## Problem details
Check every line of the data for the string "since" and copy the ones that have it.

## Entries shown
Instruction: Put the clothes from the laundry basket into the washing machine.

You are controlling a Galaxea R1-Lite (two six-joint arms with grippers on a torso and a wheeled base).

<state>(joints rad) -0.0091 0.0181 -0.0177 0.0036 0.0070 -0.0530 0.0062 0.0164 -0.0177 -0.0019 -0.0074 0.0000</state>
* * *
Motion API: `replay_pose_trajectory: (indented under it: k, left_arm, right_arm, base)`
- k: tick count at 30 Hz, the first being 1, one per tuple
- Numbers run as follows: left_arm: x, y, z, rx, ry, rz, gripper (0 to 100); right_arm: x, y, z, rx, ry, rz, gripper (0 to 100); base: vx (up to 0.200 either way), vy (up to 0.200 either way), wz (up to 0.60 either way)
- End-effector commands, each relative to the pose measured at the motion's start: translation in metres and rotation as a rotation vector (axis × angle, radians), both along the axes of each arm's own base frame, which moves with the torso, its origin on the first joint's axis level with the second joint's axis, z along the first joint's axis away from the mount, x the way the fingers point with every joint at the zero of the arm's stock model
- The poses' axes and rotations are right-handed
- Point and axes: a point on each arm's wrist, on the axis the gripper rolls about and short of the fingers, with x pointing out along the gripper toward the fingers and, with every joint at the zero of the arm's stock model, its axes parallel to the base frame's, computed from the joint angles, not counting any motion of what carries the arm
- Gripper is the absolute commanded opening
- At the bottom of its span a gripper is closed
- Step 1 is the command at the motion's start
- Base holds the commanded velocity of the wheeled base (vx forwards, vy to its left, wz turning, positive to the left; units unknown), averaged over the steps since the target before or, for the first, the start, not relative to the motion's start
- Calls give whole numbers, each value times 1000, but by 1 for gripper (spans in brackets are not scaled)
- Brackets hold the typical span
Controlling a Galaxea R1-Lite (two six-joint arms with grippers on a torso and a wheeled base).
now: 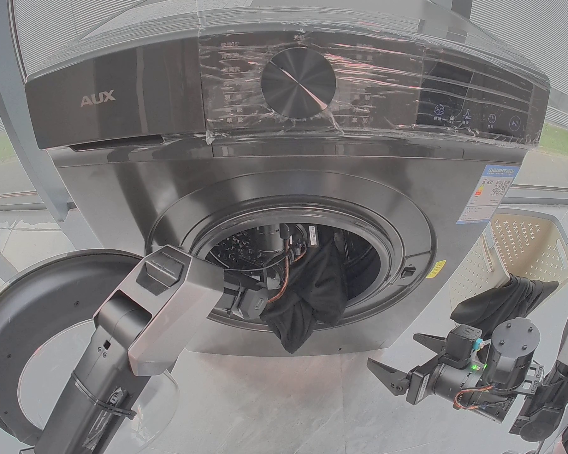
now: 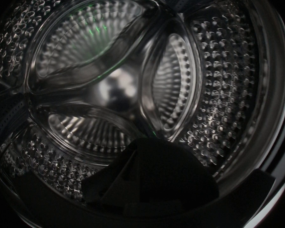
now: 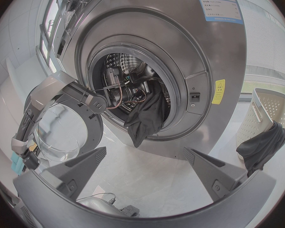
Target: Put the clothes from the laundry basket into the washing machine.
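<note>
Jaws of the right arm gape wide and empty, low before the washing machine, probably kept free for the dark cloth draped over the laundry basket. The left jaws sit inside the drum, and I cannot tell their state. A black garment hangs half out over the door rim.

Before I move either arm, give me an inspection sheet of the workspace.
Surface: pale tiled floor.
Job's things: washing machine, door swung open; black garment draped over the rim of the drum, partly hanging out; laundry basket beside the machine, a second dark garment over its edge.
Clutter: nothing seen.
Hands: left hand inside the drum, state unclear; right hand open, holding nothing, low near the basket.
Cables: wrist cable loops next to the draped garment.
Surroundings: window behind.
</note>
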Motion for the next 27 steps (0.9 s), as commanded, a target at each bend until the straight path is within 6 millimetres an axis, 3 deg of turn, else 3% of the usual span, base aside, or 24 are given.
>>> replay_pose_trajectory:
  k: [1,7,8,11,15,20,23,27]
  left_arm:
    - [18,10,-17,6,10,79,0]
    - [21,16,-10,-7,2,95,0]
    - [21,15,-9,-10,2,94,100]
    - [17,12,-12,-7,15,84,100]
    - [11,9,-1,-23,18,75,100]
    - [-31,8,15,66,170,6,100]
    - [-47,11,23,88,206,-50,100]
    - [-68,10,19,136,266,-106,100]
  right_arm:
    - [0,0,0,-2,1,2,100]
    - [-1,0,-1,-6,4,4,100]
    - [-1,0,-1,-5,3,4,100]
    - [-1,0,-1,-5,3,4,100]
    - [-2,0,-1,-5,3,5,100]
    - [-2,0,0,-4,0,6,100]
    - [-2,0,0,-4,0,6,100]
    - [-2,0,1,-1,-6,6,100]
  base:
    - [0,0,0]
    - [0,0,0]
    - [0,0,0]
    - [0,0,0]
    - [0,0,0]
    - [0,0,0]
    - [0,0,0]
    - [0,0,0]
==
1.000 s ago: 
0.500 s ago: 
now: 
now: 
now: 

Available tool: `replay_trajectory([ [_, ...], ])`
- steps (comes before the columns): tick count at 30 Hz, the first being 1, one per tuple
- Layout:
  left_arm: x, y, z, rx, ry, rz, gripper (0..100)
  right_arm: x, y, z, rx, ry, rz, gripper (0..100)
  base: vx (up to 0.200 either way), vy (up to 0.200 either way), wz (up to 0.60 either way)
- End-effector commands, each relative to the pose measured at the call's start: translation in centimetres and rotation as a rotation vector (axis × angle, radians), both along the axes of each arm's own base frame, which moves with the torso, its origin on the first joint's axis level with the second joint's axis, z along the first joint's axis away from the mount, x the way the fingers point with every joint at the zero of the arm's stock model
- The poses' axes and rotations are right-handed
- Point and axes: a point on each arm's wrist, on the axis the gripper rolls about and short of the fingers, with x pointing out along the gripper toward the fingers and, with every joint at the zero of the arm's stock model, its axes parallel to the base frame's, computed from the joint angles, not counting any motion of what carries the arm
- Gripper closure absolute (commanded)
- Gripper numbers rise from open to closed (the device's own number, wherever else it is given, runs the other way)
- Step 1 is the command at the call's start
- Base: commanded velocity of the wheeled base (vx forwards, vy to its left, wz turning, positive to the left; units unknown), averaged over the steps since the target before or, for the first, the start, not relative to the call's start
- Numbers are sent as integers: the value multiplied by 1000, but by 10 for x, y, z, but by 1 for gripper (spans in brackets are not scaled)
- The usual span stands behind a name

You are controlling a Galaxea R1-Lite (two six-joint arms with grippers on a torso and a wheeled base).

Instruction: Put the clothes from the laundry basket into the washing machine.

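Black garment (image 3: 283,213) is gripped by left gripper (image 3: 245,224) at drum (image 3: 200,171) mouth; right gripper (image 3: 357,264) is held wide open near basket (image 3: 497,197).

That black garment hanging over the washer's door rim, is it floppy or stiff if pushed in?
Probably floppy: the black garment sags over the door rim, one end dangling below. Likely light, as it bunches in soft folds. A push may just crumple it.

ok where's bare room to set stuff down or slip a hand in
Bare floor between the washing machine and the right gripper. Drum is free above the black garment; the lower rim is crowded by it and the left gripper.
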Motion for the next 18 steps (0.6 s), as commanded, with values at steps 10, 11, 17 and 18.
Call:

## Answer
- Base holds the commanded velocity of the wheeled base (vx forwards, vy to its left, wz turning, positive to the left; units unknown), averaged over the steps since the target before or, for the first, the start, not relative to the motion's start
- Base: commanded velocity of the wheeled base (vx forwards, vy to its left, wz turning, positive to the left; units unknown), averaged over the steps since the target before or, for the first, the start, not relative to the call's start

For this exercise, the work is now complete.